▶ How to complete this task: Each line below must be printed exactly as it stands.

▶ Material provided:
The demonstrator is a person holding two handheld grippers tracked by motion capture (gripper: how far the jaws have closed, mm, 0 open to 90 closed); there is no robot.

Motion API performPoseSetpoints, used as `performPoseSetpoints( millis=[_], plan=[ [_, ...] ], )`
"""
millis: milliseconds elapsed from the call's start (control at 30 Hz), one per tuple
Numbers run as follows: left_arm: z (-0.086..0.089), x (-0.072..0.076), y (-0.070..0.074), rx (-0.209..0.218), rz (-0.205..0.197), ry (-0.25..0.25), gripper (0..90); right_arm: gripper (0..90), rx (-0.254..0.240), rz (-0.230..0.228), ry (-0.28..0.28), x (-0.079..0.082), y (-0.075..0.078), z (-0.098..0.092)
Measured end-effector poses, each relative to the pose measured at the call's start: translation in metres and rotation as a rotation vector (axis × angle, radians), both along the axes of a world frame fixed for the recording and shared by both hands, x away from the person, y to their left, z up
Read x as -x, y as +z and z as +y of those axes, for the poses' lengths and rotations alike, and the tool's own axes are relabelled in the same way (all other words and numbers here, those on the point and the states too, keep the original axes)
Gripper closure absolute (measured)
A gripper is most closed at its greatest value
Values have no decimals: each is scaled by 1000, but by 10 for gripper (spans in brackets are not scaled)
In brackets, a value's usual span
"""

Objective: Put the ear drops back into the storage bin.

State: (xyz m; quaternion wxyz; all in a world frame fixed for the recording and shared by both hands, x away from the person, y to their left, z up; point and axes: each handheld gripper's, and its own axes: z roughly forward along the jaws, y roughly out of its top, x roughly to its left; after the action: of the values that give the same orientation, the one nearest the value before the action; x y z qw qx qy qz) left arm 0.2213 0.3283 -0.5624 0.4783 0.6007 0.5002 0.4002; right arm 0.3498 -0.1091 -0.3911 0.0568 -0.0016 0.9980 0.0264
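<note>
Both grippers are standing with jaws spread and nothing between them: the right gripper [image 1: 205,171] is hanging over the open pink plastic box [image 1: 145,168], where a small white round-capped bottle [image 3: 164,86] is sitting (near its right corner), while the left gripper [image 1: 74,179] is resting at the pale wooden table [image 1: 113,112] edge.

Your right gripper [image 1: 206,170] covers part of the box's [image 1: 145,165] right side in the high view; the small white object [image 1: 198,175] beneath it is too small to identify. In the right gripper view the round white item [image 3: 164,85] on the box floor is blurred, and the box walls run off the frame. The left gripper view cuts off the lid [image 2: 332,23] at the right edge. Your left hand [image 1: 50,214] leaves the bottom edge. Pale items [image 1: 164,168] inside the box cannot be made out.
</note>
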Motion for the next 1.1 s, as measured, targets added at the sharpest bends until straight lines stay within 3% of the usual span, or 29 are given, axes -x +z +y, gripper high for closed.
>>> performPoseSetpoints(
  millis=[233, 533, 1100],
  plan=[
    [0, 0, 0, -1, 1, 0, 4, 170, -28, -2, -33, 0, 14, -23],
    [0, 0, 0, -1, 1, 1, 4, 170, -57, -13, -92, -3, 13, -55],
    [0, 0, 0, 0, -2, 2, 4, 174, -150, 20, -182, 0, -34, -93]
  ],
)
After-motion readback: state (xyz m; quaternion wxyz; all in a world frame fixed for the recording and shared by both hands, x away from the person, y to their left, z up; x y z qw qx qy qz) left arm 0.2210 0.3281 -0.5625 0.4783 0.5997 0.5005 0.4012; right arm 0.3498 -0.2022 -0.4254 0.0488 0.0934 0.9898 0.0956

▶ Written solution:
The demonstrator is a person holding two handheld grippers tracked by motion capture (gripper: how far the jaws have closed, mm, 0 open to 90 closed); there is no robot.

Motion API performPoseSetpoints, used as `performPoseSetpoints( millis=[_], plan=[ [_, ...] ], )`
"""
millis: milliseconds elapsed from the call's start (control at 30 Hz), one per tuple
Numbers run as follows: left_arm: z (-0.086..0.089), x (-0.072..0.076), y (-0.070..0.074), rx (-0.209..0.218), rz (-0.205..0.197), ry (-0.25..0.25), gripper (0..90); right_arm: gripper (0..90), rx (-0.254..0.240), rz (-0.230..0.228), ry (-0.28..0.28), x (-0.079..0.082), y (-0.075..0.078), z (-0.098..0.092)
Measured end-effector poses, each relative to the pose measured at the call's start: translation in metres and rotation as a rotation vector (axis × angle, radians), both along the axes of a world frame fixed for the recording and shared by both hands, x away from the person, y to their left, z up
Read x as -x, y as +z and z as +y of those axes, for the poses' lengths and rotations alike, and the tool's own axes are relabelled in the same way (all other words and numbers here, those on the point and the states too, keep the original axes)
Gripper closure absolute (measured)
A gripper is most closed at its greatest value
Values have no decimals: each is scaled by 1000, but by 10 for gripper (spans in brackets are not scaled)
In brackets, a value's usual span
"""

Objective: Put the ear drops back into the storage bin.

State: (xyz m; quaternion wxyz; all in a world frame fixed for the recording and shared by both hands, x away from the person, y to their left, z up; point and axes: each handheld gripper's, and its own axes: z roughly forward along the jaws, y roughly out of its top, x roughly to its left; after the action: of the values that give the same orientation, the one nearest the value before the action; x y z qw qx qy qz) left arm 0.2213 0.3283 -0.5624 0.4783 0.6007 0.5002 0.4002; right arm 0.3498 -0.1091 -0.3911 0.0568 -0.0016 0.9980 0.0264
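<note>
Both grippers are standing with jaws spread and nothing between them: the right gripper [image 1: 205,171] is hanging over the open pink plastic box [image 1: 145,168], where a small white round-capped bottle [image 3: 164,86] is sitting (near its right corner), while the left gripper [image 1: 74,179] is resting at the pale wooden table [image 1: 113,112] edge.

Your right gripper [image 1: 206,170] covers part of the box's [image 1: 145,165] right side in the high view; the small white object [image 1: 198,175] beneath it is too small to identify. In the right gripper view the round white item [image 3: 164,85] on the box floor is blurred, and the box walls run off the frame. The left gripper view cuts off the lid [image 2: 332,23] at the right edge. Your left hand [image 1: 50,214] leaves the bottom edge. Pale items [image 1: 164,168] inside the box cannot be made out.
</note>
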Motion for the next 1.1 s, as measured, targets added at the sharpest bends until straight lines stay within 3% of the usual span, or 29 are given, axes -x +z +y, gripper high for closed.
>>> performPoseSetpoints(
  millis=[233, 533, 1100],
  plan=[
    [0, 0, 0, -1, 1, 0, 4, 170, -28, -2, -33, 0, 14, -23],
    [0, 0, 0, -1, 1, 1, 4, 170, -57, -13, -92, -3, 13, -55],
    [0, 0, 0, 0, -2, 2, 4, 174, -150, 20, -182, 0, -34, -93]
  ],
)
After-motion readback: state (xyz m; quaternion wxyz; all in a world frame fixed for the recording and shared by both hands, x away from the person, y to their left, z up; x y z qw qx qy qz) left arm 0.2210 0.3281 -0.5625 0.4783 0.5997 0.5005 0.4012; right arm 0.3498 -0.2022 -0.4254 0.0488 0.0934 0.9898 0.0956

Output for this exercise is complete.